Em resposta ao Congresso em Foco, Felipe Francischini demonstrou irritação. Negou ter dado aval para qualquer movimentação que pudesse atrasar os trabalhos da CCJ, em especial a votação da PEC da Previdência. “Mentira gigantesca. Eu sempre fui contra a inversão, justamente porque sabia que aconteceria tudo isso”, afirmou, referindo-se à prolongada discussão para votar primeiro a PEC do orçamento impositivo, tese que acabou vencedora no fim das contas.
A leitura da ata da sessão anterior também irritou a líder do governo no Congresso, Joice Hasselmann (PSL-PR), que foi vista por colegas da comissão irritada com as obstruções impostas pela oposição nesta segunda.
“Tem momentos em que a gente precisa parar e conversar. Para que o tal kit obstrução seja retirado. O que a gente está vendo é uma sequência de falatórios, em especial da oposição. É de chorar. É lamentável. Vi as deputadas Erika Kokay (PT-DF), Maria do Rosário (PT-RS), outras parlamentares da oposição tentando obstruir a sessão em até vinte minutos para falar de temas da rebimboca da parafuseta que nada têm a ver com o processo da votação. É uma brincadeira de mau gosto, porque aquilo é dinheiro público”, afirmou ao chegar ao Palácio do Planalto para uma reunião com o ministro da Casa Civil, Onyx Lorenzoni.
Aliado declarado de Bolsonaro, Sóstenes Cavalcante (DEM-RJ), integrante da bancada Evangélica, chamou o PSL de “amador” e também dirigiu críticas à condução de Francischini na sessão desta segunda (15).
“O que vimos hoje foi de um amadorismo sem fim. Queremos ajudar o governo, queremos que dê certo. Mas o partido precisa de lideranças. Não está funcionando. O PT ler a ata da reunião., sinceramente! Ela [Maria do Rosário] fez seu papel de oposição, mas como o presidente da CCJ, [que é] do PSL, nomeia uma deputada do PT para essa função?
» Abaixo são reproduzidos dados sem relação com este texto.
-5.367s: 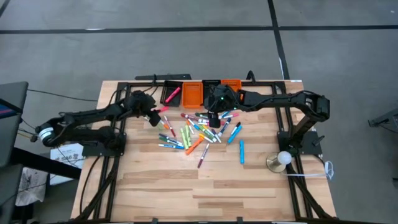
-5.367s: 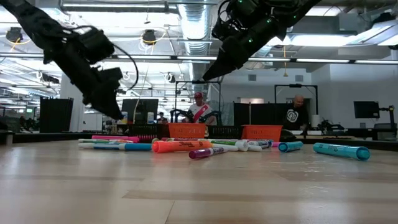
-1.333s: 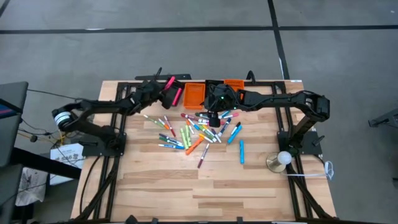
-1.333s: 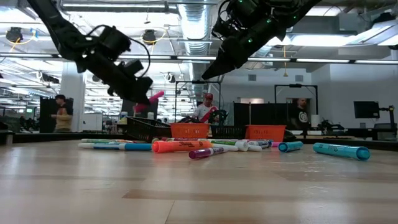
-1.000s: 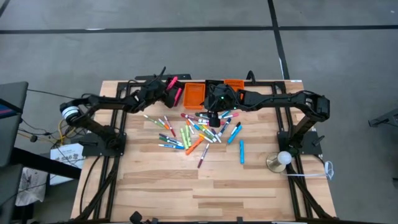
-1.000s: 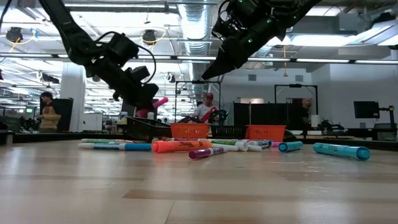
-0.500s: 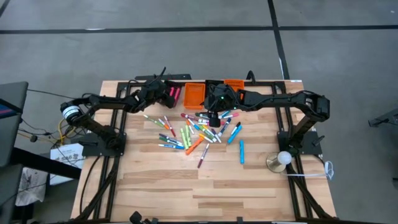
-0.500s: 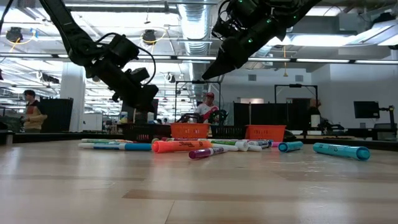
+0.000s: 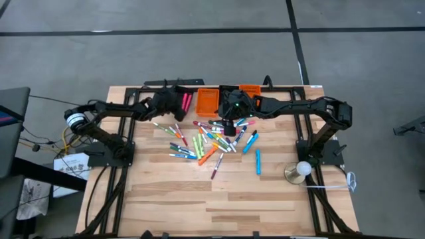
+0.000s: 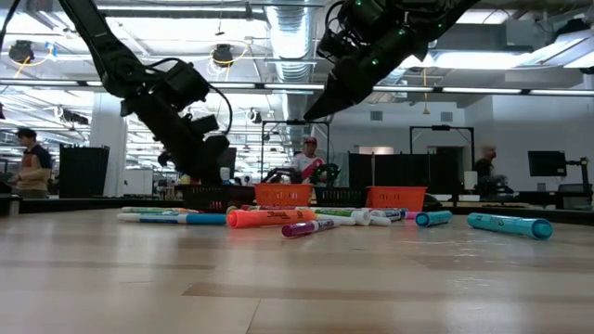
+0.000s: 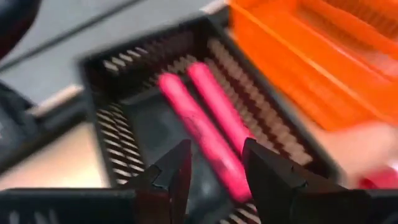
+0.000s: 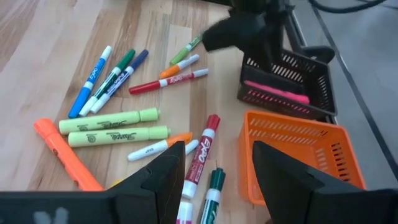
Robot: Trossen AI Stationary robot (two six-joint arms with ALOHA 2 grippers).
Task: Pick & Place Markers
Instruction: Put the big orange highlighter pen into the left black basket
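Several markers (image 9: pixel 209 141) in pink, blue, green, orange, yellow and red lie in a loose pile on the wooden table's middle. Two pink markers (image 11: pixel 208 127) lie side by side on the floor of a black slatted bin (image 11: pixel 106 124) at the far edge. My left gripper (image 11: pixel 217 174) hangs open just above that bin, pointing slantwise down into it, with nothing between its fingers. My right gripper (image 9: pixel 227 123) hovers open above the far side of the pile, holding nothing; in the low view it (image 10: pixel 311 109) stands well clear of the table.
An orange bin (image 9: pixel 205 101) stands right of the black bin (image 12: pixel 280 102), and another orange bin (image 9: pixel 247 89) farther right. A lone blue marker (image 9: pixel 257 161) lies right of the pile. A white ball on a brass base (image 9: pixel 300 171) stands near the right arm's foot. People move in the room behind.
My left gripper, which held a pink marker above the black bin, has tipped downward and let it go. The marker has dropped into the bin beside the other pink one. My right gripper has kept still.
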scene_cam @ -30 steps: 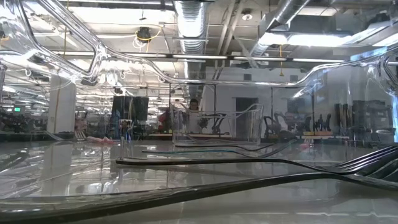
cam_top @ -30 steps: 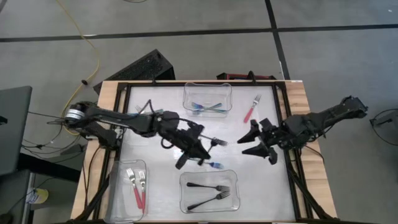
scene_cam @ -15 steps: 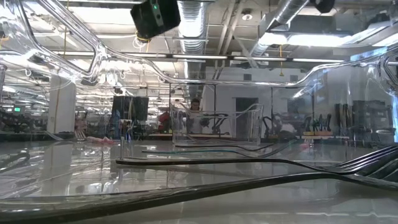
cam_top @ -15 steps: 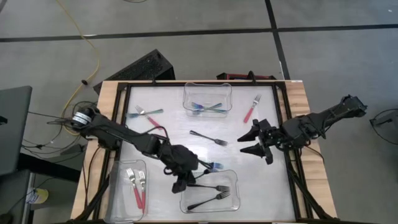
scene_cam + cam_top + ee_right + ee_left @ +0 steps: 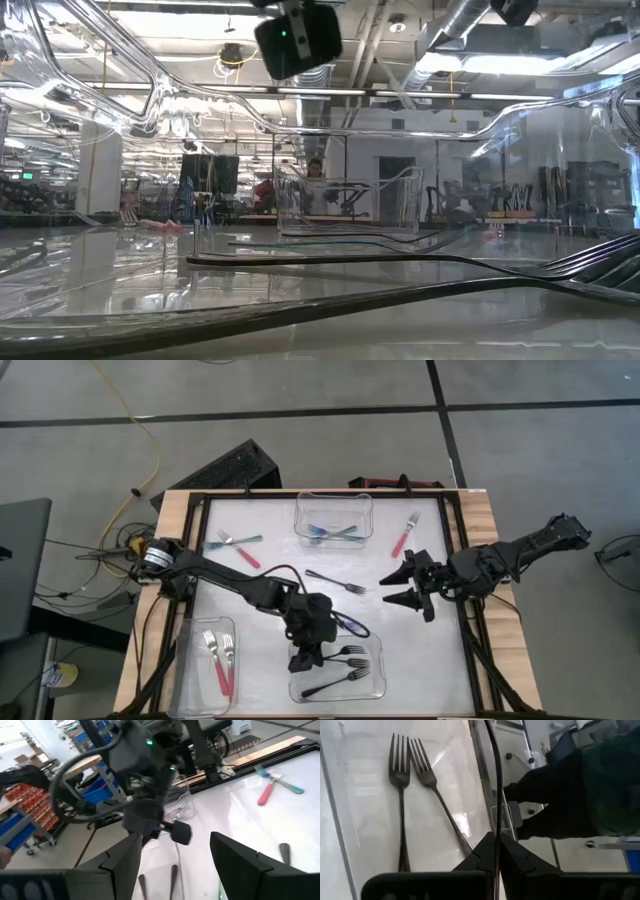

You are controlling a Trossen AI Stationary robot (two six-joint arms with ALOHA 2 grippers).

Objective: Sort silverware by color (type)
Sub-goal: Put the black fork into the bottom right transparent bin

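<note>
Now the left claw (image 5: 305,656), pinched shut on a black fork (image 5: 496,795), hangs over the bin (image 5: 377,682) holding two black forks (image 5: 412,785).

Readable text: none in any of the 4 views.
Forks: no stamp or brand legible on them.
Clear bins: no label that can be made out.
Arms and grippers: no lettering legible; only a small green light shows on the left arm's wrist housing (image 5: 284,33).
Room behind the table: shelves and gear too far off to read any sign.
</note>
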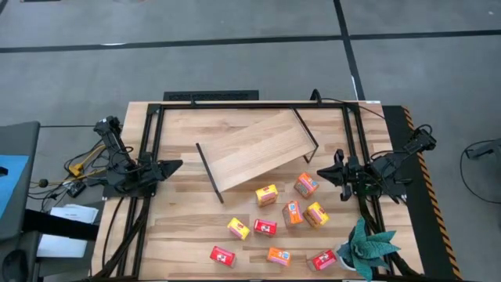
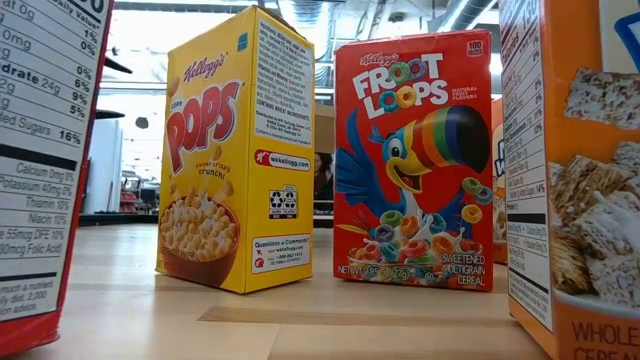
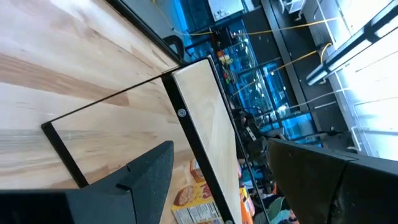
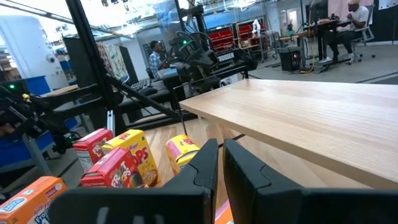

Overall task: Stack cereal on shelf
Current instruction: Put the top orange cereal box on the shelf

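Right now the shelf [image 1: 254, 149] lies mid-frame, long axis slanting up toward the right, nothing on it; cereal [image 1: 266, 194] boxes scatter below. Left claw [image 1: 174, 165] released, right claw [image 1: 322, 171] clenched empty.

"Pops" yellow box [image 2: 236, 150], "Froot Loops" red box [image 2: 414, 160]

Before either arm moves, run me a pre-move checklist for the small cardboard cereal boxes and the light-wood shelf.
1. Light-wood shelf board with black rod frames bare on top: ok.
2. Shelf square to the wooden tabletop: not ok, it sits angled.
3. Nine small orange, yellow and red cereal boxes on the tabletop: ok, none stacked.
4. Left gripper open, empty, beside the shelf's left end: ok.
5. Right gripper shut, holding nothing, by the shelf's right end: not ok for grasping.
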Robot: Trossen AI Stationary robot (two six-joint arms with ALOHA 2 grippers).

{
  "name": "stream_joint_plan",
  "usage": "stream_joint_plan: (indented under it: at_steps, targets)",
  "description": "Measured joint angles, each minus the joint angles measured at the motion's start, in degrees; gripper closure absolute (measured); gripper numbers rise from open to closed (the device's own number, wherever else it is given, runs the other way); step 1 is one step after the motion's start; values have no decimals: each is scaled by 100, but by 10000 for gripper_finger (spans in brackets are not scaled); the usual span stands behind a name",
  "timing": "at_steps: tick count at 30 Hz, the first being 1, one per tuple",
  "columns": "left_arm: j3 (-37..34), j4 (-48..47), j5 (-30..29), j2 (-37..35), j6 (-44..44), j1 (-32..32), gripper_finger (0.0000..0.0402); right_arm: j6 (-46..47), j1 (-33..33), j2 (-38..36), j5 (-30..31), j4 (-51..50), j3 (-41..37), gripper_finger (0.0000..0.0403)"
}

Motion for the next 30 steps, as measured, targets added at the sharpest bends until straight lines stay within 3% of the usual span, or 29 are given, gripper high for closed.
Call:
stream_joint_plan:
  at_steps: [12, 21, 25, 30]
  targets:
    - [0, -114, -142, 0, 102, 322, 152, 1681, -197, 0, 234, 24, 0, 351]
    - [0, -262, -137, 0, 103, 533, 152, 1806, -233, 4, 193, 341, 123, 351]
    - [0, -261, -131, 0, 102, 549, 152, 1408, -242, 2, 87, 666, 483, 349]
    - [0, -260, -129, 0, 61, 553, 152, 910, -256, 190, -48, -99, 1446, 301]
Só ele [Felipe Francischini] pode dar essa resposta, mas eu não entendi”, disse Sóstenes.
Ao falar com a imprensa, Francischini rebateu os ataques de que vem sendo alvo de todos os lados. “Eu vejo a oposição se alicerçando ao centro para pautar algumas coisas. Não vejo um movimento forte do outro lado. Por isso estamos vendo o que aconteceu hoje. Eu fico pautando requerimentos e ninguém defende”, desabafou.
Afirmou ainda ter indicado Maria do Rosário para ler a ata da reunião “porque estava sentada” na sua frente. E finalizou: “O governo está ligando para os deputados, está se esmerando para aprovar a reforma? O governo tem que começar a tratar com mais seriedade as coisas”.
Por fim, disse que não irá mais mapear votos na comissão, o que afirma ser atribuição do governo. E não quis mais se comprometer com um cronograma do Planalto. Inicialmente, a ideia era encerrar a votação da PEC da reforma da Previdência na CCJ até quarta (17).
Em um cenário totalmente adverso, o governo viu que sofreria nova derrota e decidiu fazer um acordo e jogar a votação para depois do feriado de Páscoa.